> _Your task_:
How do the lines below between the ones holding "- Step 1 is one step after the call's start" and "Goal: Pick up", inclusive, read? Give them again exactly, with no other lines.

> _Information_:
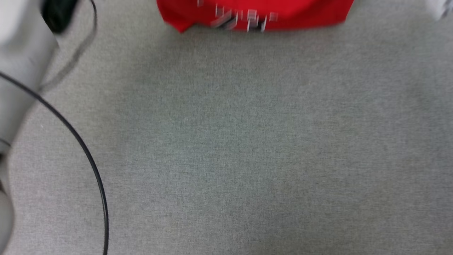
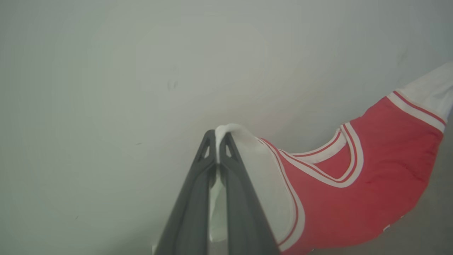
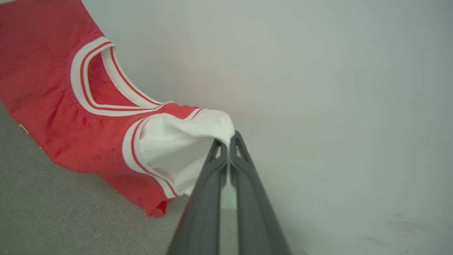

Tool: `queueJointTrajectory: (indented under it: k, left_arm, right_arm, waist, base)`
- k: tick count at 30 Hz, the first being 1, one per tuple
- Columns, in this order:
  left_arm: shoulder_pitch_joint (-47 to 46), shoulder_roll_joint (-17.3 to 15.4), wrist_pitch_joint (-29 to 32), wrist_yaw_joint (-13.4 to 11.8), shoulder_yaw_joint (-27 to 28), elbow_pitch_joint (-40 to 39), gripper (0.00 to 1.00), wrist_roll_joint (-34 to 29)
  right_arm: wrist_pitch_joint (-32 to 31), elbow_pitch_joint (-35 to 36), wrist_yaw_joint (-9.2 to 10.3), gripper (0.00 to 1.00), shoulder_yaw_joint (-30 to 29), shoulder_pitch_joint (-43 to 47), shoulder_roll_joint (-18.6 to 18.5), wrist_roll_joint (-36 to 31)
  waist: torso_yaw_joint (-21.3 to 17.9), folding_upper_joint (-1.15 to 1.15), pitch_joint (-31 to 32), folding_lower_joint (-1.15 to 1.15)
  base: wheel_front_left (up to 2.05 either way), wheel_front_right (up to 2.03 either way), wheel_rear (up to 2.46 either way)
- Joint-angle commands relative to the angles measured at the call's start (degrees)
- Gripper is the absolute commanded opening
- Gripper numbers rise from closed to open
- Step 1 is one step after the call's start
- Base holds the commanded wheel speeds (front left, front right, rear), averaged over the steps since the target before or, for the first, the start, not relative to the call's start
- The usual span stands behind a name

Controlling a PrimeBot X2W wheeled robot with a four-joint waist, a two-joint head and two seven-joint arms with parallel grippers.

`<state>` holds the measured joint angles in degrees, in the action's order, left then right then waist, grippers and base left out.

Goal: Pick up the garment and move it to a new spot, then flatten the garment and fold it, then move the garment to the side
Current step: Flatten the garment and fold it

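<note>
The garment (image 1: 254, 14) is a red jersey-style shirt with white sleeves and red-and-white striped trim. Its lower hem hangs at the top edge of the head view, blurred, with dark white-outlined lettering showing. In the left wrist view my left gripper (image 2: 217, 136) is shut on one white sleeve, and the red body (image 2: 375, 177) stretches away to the right. In the right wrist view my right gripper (image 3: 227, 140) is shut on the other white sleeve (image 3: 177, 145), with the collar and red body (image 3: 42, 92) spreading to the left. The shirt hangs lifted between both grippers.
A grey fabric surface (image 1: 247, 141) spreads below the shirt. A pale forearm (image 1: 17, 71) with a looping black cable (image 1: 88, 159) occupies the left side of the head view. A plain pale wall (image 2: 141, 71) stands behind the shirt in both wrist views.
</note>
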<state>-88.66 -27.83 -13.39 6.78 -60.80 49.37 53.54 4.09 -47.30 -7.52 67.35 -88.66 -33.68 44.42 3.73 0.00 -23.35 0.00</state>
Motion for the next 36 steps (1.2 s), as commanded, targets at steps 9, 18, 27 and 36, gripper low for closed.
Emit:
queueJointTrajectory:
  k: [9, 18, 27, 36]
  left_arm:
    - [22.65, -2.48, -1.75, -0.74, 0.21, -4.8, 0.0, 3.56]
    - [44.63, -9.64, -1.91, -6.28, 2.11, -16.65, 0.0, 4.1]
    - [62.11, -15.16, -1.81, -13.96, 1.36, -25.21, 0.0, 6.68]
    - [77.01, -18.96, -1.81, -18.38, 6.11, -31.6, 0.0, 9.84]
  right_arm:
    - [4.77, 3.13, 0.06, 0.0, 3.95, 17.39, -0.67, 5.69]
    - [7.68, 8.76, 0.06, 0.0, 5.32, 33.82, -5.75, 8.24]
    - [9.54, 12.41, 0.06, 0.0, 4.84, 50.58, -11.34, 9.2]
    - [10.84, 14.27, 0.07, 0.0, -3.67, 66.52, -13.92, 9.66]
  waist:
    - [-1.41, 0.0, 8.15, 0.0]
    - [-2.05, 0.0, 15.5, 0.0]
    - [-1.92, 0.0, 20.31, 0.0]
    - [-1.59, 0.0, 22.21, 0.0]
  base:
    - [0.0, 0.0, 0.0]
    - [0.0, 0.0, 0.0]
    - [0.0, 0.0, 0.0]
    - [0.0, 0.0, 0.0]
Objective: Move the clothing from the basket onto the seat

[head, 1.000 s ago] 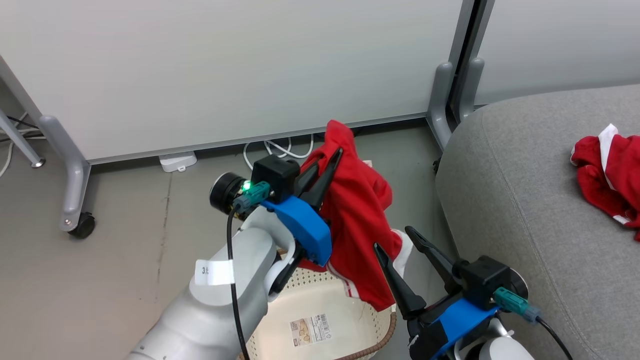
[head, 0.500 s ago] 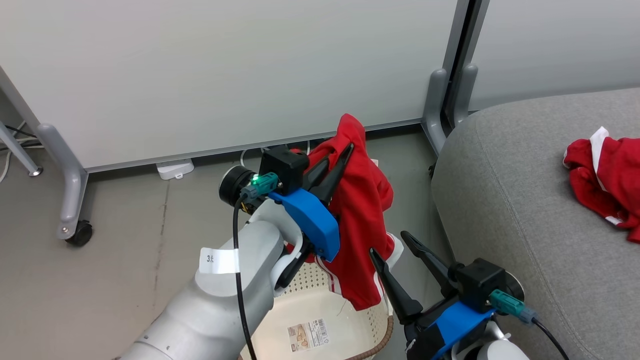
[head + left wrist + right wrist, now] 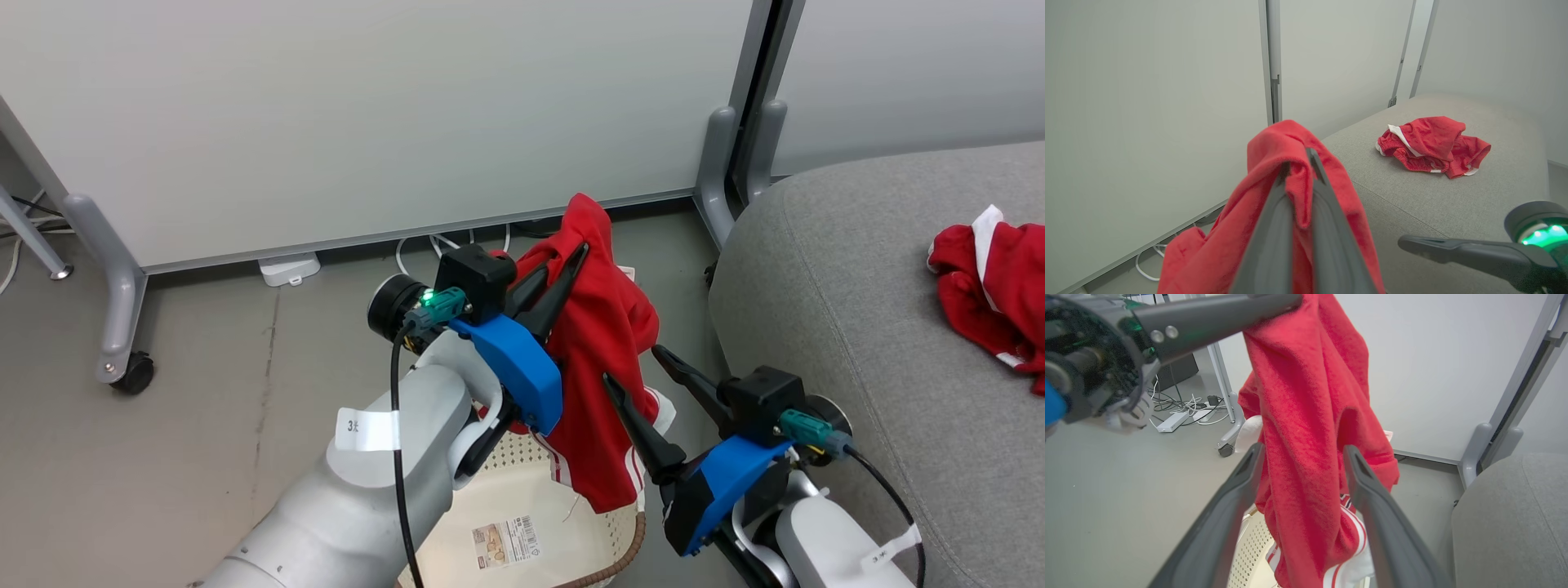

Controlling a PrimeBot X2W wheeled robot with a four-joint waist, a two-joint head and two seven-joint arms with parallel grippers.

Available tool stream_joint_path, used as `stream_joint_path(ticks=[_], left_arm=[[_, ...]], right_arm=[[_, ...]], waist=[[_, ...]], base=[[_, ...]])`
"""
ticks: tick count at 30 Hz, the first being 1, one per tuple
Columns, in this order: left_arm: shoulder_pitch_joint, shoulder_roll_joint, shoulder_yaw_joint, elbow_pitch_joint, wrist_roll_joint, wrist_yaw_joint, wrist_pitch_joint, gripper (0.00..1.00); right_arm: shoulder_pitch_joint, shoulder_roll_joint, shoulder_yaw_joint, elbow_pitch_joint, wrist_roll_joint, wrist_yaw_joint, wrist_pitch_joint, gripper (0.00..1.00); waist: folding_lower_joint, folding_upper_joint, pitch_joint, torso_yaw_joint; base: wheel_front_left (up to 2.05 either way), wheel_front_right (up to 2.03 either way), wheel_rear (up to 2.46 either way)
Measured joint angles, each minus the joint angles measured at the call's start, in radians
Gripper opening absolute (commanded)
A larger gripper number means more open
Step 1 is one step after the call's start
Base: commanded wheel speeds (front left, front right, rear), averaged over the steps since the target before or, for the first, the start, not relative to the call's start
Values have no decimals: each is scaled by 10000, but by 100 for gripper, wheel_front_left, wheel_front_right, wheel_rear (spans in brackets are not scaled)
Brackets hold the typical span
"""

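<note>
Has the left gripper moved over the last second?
Yes. The left gripper, shut on the red garment, has shifted rightward toward the seat, judged against the partition's grey foot.

A white tag (image 3: 367,429) on the forearm (image 3: 384,498) behind the left pincer (image 3: 565,263) reads "3", then a blurred mark. Below that pincer, the barcode sticker (image 3: 506,541) inside the basket (image 3: 630,543) is too small to read.

You are viewing the basket (image 3: 457,539) standing left of the seat (image 3: 857,327). The first garment (image 3: 604,351) is hanging above it from the left pincer (image 3: 563,260); the second garment (image 3: 992,286) is lying on the seat.
</note>
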Motion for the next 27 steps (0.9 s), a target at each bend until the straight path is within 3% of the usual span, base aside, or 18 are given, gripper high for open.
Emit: stream_joint_path(ticks=[14, 27], left_arm=[[1, -4, -508, -94, -190, 0, -2, 0], [2, -2, -755, -127, -366, 0, -2, 0]], right_arm=[[-2036, -148, 1442, 2729, 1455, 0, 8, 100], [-3709, 393, 2842, 5227, 2512, 0, -955, 100]], waist=[[0, 0, 78, 118], [0, 0, 6, 123]], base=[[0, 0, 0], [0, 0, 0]])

> _Solution for this exercise_:
- Step 1 is one step after the call's start
- Base holds the commanded wheel speeds (front left, front right, rear), averaged over the steps since the target before or, for the first, the start, not relative to the call's start
- The usual span stands behind a name

Controlling a PrimeBot X2W wheeled robot with a four-joint waist, a two-joint head and two seven-joint arms with parallel grippers.

`<state>` holds the measured joint angles in degrees, in the action's order, left then right then waist, grippers and base left out.

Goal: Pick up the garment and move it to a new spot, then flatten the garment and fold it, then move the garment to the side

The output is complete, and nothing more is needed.